Fraud charges leveled against New Mexico guardianship firm

Federal prosecutors are accusing a New Mexico guardianship firm of embezzling millions of dollars from the trust accounts of their clients as part of a decade-long scheme to support what court documents describe as lavish lifestyles.

The 28-count indictment against Ayudando Guardians, Inc. and co-founders Susan Harris and Sharon Moore was unsealed Wednesday. It details charges of conspiracy, mail fraud, aggravated identity theft and money laundering.

Moore and Harris were arrested and made an initial court appearance Wednesday. They were scheduled to return to court Thursday to be arraigned.

It wasn't immediately clear if the women had attorneys. Messages left at the company's office were not immediately returned.

Ayudando — which means "helping" in Spanish — specializes in guardianship, conservatorship and financial management services for hundreds of individuals with special needs, including disabled veterans. The company receives benefit payments from the U.S. Department of Veterans Affairs and U.S. Social Security Administration on behalf of many clients.

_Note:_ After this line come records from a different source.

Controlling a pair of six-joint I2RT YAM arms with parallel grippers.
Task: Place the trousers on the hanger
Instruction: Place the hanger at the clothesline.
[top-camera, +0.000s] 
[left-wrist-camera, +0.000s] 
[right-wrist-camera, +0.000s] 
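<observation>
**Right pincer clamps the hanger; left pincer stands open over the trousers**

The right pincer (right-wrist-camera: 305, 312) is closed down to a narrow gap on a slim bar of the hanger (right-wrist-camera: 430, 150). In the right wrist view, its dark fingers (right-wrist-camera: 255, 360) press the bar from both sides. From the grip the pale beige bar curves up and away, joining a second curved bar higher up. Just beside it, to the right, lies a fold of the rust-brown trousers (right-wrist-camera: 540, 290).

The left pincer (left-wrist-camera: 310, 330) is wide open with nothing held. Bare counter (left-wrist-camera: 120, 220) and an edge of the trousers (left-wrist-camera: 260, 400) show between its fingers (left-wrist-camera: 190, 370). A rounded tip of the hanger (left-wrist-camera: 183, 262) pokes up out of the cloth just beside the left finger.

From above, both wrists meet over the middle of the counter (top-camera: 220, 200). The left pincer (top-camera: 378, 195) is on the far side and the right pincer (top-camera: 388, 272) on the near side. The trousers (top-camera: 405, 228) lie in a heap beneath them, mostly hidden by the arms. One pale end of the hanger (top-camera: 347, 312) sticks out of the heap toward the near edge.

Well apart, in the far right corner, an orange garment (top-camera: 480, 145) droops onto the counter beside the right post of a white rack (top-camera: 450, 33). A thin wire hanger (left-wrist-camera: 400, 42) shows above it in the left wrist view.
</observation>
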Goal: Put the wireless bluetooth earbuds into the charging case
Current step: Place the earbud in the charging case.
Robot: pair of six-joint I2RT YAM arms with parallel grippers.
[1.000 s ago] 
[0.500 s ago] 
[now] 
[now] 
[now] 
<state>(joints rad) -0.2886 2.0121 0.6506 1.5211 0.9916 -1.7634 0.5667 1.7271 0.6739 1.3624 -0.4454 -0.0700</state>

"The victims in this case relied upon Ayudando to manage their finances and meet their needs," said Acting U.S. Attorney James Tierney. "If the allegations in the indictment are true, the principals of Ayudando cruelly violated the trust of their clients and looted their benefits."

With a court order, federal authorities have assumed control of Ayudando's business operations to ensure the clients' interests are protected as the case moves forward.

The case comes as a special commission created by the New Mexico Supreme Court studies the state's overall guardianship system with the aim recommending ways it can be improved.

The system was thrust into the spotlight following a series of investigative articles published by the Albuquerque Journal that raised questions about the lack of oversight and transparency.

According to the indictment made public Wednesday, Harris and Moore set up client trust and company bank accounts that only they controlled and transferred funds from client accounts to company accounts.

They are accused of using client funds to pay off more than $4 million in charges on a company credit card that was used by the two women and their families for personal purposes.

The indictment also accuses them of writing checks to themselves from company accounts, replenishing depleted client accounts with funds taken from other clients and mailing fraudulent statements to the VA.

Between June 2011 and March 2014, Harris is accused of writing 12 checks that totaled nearly a half-million dollars. One check in the amount of $50,950 was made out to Mercedes Benz of Albuquerque while another for $26,444 was issued to an RV dealership.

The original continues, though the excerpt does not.